Then when she was pregnant with Albus she didn’t understand how she could love something as much as she did James. Again, instead of enjoying this pregnancy, she found herself riddled with anxiety and preconceived devastation at her inevitable failure as a mother to two. Because it would happen. She would have two of them, but she wouldn’t love the new one as much as does the first. 

But, inexplicably, it was fine. It’s as if her heart doubled in size, somehow. She found love she didn’t even know she had the capacity to harbour. Found commitment and compassion that seemed beyond her wildest dreams. And it happened again with Lily. She doesn’t know how, she doesn’t understand how being a mother works, she just knows that things happen and feelings occur and she goes along with it as if she knows what she is doing. 

It can feel a bit like drowning, Ginny thinks, being a parent. Because every single thing your kids do is amazing, and everything they do is somehow thanks to your guidance and presence. Every time they blink she feels love. Every laugh. Every cough. When Albus draws her little notes on the back of the newspaper or James brings her a buttercup from the back garden. Every single thing fills the pool of love she has, to the point where it overflows, and suddenly she is drowning in adoration for her kids. Her brilliant kids. Her and Harry and her kids. 

Some life they’ve made together, she thinks. Some wonderful life. 

“I’m trying my best,” Ginny says as she tucks the last gift into Lily’s stocking. A charmed unicorn toy that flies around when squeezed. She thinks her littlest kid will enjoy it, she hopes she will, anyway. “I’m trying so, so hard, H.”

“Hey, hey,” Harry says. He holds her, kisses her temple, the two of them warming in front of the fire. “I know. And you’re doing great. You don’t even have to try, you’re just amazing as you are.”

Ginny shakes her head. “I do have to try,” she says. “Because I can’t… because I can’t cook lots of things and sometimes I can’t find their favourite toys when they’re having a meltdown and I have to try so hard because I want them to be as happy as possible and-”

“They are, Gin. They’re so happy. Happy and safe and they’re all brilliant, aren’t they?” Harry says. Ginny doesn’t understand how Harry has so much wisdom, how he continues to extend such patience to Ginny after all these years. There are so many things she doesn't understand. “And that’s because of you. Because of _us_. We’re doing a great job.”

“I love them so much.”

Harry kisses her. Properly, this time. “They love you, too,” he says. They stare at the stockings, at the initials and the little presents peeking out of the top and the gifts under the tree and at this home they have carved out of a house. _Their_ home. With their kids. “Shall we go to bed?”

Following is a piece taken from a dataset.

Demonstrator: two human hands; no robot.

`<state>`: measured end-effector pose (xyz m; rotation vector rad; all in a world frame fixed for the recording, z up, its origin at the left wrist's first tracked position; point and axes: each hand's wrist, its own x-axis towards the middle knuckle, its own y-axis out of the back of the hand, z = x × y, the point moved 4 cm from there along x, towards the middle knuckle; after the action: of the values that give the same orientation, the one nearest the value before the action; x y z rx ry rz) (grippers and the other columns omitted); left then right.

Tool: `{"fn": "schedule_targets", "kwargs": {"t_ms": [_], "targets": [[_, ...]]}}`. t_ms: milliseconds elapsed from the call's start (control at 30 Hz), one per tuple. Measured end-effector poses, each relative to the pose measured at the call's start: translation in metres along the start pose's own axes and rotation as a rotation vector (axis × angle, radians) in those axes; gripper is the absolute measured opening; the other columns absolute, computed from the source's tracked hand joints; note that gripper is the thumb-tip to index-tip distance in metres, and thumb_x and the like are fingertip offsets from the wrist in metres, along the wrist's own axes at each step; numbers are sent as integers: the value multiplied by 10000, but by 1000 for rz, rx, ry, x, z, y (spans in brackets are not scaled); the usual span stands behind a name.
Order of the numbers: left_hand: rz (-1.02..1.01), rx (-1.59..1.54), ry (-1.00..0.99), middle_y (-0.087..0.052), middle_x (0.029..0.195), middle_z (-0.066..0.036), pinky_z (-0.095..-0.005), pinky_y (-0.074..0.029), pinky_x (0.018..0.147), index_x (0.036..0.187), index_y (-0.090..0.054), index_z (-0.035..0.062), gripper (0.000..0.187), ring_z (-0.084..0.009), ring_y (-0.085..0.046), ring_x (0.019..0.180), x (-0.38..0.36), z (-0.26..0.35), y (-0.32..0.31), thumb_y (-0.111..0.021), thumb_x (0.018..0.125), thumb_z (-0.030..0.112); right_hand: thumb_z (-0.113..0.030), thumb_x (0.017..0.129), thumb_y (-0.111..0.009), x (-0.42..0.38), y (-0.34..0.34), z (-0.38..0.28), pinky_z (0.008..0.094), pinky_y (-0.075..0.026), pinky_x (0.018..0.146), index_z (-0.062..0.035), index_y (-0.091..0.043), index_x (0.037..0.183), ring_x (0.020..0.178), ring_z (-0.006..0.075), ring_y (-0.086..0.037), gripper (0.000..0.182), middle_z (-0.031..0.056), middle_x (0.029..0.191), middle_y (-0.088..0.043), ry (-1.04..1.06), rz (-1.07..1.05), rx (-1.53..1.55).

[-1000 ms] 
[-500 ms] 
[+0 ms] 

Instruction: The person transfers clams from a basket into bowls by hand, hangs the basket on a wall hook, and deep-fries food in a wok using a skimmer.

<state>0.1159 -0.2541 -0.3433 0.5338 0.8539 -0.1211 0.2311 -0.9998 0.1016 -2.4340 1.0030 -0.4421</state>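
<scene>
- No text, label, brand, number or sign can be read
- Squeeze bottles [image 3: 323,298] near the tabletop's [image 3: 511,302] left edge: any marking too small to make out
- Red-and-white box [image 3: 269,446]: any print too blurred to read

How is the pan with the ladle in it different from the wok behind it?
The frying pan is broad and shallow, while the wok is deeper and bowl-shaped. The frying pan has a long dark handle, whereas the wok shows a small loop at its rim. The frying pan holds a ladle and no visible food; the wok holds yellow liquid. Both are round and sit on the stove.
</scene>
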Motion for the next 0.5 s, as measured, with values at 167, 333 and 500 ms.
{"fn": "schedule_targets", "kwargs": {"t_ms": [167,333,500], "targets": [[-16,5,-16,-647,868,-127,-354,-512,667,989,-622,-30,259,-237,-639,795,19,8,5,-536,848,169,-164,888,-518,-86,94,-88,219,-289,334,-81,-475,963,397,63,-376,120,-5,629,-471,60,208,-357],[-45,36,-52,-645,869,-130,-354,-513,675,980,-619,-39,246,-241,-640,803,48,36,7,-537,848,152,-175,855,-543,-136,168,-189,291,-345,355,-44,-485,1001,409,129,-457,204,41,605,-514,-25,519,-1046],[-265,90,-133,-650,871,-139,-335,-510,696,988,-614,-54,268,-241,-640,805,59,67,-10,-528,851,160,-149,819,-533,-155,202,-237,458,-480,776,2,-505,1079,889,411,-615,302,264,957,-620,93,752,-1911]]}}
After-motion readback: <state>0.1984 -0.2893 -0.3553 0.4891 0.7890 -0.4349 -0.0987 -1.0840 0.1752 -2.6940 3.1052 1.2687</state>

Ginny nods. “Sure,” she says. “Let’s go to bed.”

⚡

“Albus, be careful,” Ginny scolds. She looks at her kid who was seconds away from backing into the Christmas tree and tipping it over. He really is like a cat, she thinks. A clumsy, adorable cat. “You break any of those baubles and you’re paying for replacements.”

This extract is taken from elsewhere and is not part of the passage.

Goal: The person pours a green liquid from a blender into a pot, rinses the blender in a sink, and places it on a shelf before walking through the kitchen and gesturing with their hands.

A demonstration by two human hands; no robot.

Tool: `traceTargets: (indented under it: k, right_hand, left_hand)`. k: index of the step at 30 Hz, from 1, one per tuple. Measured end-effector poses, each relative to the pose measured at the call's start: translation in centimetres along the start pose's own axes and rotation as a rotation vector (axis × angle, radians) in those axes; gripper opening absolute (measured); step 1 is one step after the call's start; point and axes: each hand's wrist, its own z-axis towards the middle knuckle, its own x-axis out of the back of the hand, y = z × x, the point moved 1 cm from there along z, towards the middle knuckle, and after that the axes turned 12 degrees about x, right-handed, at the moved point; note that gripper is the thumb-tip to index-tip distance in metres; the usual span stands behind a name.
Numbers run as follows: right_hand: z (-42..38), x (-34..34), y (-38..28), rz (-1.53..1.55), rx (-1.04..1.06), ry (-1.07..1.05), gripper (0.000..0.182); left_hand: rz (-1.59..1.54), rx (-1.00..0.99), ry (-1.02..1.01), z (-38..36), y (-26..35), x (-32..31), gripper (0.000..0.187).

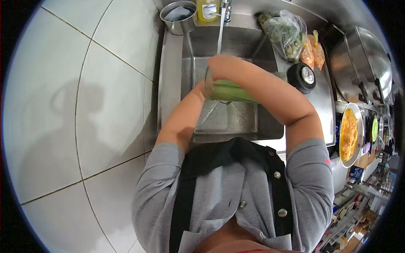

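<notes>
The right hand [221,65] grips the rim of a green container [231,90] lying sideways under the tap stream [220,36]. The left hand seems hidden beneath it, fingers unseen.

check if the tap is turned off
No, a stream of water runs from the tap down into the sink, above the green container.

Left hand hidden behind glass jar [230,90], grip not readable; right hand [221,65] covers jar rim; green contents of jar unclear; bagged greens [284,33] blurred; soap bottle [207,9] cut off by top edge
</notes>
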Motion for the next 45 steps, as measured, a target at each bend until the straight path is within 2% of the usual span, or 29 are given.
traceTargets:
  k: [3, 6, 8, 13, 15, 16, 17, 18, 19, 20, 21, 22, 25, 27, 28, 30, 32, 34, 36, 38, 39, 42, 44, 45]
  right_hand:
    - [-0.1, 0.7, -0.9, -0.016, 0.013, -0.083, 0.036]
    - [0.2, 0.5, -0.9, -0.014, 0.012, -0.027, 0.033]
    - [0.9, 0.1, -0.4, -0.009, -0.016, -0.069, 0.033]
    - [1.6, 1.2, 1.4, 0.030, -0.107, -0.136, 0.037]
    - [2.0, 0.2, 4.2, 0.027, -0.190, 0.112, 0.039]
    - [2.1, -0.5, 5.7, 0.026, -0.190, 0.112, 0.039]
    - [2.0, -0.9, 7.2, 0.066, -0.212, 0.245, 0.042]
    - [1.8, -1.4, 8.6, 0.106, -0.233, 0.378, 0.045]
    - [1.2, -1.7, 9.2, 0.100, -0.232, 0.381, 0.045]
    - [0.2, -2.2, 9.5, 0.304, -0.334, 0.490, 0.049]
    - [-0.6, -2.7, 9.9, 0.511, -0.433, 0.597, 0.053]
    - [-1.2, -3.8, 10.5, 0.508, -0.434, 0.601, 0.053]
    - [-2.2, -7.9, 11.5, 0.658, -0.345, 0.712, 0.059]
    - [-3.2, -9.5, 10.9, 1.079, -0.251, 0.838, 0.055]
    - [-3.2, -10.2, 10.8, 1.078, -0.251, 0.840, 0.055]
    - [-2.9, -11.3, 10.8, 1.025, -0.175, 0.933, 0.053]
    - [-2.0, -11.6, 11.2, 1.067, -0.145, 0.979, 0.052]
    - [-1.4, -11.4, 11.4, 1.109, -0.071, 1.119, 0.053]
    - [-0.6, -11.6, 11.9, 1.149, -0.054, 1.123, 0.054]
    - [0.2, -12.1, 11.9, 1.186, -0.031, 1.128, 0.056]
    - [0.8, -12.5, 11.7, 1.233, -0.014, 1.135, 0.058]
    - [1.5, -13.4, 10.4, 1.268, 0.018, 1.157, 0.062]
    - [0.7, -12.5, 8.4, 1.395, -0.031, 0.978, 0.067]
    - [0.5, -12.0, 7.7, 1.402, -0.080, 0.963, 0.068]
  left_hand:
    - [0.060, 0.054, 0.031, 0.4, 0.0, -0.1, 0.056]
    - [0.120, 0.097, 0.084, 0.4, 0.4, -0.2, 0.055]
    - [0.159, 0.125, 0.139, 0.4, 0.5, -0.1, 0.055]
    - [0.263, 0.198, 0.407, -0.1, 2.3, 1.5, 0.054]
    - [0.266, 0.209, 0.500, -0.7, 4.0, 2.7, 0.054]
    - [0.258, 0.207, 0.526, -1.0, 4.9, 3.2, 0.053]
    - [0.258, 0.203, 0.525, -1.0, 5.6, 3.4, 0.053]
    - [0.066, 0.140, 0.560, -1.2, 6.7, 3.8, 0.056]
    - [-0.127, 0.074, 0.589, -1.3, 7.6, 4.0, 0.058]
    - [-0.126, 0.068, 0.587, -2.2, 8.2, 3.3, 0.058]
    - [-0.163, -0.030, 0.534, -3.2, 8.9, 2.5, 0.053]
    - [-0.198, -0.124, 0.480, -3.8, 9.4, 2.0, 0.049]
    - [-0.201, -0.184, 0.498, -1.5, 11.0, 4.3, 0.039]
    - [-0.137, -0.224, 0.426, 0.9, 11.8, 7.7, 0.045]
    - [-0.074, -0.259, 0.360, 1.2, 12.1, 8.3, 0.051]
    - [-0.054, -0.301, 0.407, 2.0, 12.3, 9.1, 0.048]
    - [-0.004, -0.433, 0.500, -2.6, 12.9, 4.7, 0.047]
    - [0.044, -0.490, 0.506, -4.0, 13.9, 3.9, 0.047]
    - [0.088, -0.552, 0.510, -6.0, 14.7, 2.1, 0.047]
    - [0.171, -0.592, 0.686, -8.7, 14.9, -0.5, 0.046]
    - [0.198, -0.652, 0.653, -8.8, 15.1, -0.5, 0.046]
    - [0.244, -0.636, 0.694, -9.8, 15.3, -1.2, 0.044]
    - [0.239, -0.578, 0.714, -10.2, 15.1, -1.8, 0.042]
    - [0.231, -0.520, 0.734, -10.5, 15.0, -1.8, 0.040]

Albus holds his hands up in front of him. “Sorry, mum.”

He’s eighteen, now. He isn’t really a kid anymore, she doesn’t think. He’s in his final year at Hogwarts, shaping into some enigmatic and fascinating person she feels honoured to know. Albus doesn’t ask her for advice anymore, doesn’t ask if he can go out in the evenings and doesn’t tell her to save a plate of dinner. He has a whole life she knows nothing about, because that’s what happens when kids grow up and become teenagers and suddenly begin to mould this second, private section of their life that has nothing to do with their parents until something goes wrong and they need help to sort it out. 

Ginny gets to see glimmers of this life. Sees the way his eyes light up when he opens a letter and sees the tenderness with which he writes his response and ties it to the leg of their family owl. She sees little marks on his neck and observes a flush in his cheeks when he comes home but she never brings it up, because it isn’t hers to know. She knows Albus thinks he is really sneaky, and that she doesn’t notice this little trail of evidence he leaves behind. But she’s his mother. It is her job to notice these things. But it’s also her job to give him the patience and privacy he wants, so she isn’t going to intrude. 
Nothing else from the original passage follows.